(Beginning of Raw data)
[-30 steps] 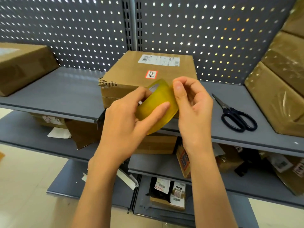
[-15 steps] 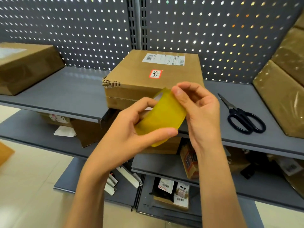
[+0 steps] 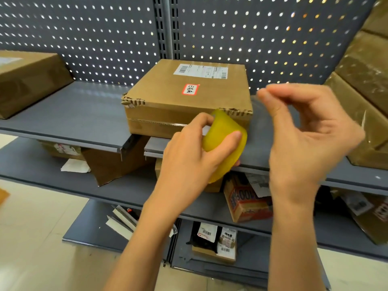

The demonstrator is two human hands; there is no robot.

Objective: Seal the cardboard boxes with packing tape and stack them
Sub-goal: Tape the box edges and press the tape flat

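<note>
A: Yellow, translucent, the tape roll point(image 3: 225, 143) sits at frame centre in the left hand point(image 3: 189, 152), whose fingers curl round it, just in front of the cardboard box point(image 3: 189, 99) on the shelf point(image 3: 69, 118).

B: And the right hand point(image 3: 310, 131)?

A: A moment ago it picked at the roll; now it has drawn away right, thumb and forefinger nearly pinched, blurred. Whether it holds a tape end, I cannot tell. Sealing hasn't begun.

I see a grey perforated back panel point(image 3: 105, 38) behind the grey metal shelf point(image 3: 73, 116). Below that shelf lie an orange printed carton point(image 3: 247, 204) and a loose white paper point(image 3: 74, 165).
</note>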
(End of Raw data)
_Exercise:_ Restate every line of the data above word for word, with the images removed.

_Final answer:_
[-30 steps] 
[-15 steps] 
[+0 steps] 

The demonstrator is two human hands; there is no robot.

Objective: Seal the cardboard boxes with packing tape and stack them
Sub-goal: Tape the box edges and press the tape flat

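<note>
A: Yellow, translucent, the tape roll point(image 3: 225, 143) sits at frame centre in the left hand point(image 3: 189, 152), whose fingers curl round it, just in front of the cardboard box point(image 3: 189, 99) on the shelf point(image 3: 69, 118).

B: And the right hand point(image 3: 310, 131)?

A: A moment ago it picked at the roll; now it has drawn away right, thumb and forefinger nearly pinched, blurred. Whether it holds a tape end, I cannot tell. Sealing hasn't begun.

I see a grey perforated back panel point(image 3: 105, 38) behind the grey metal shelf point(image 3: 73, 116). Below that shelf lie an orange printed carton point(image 3: 247, 204) and a loose white paper point(image 3: 74, 165).
</note>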

The exercise has been carried out in full.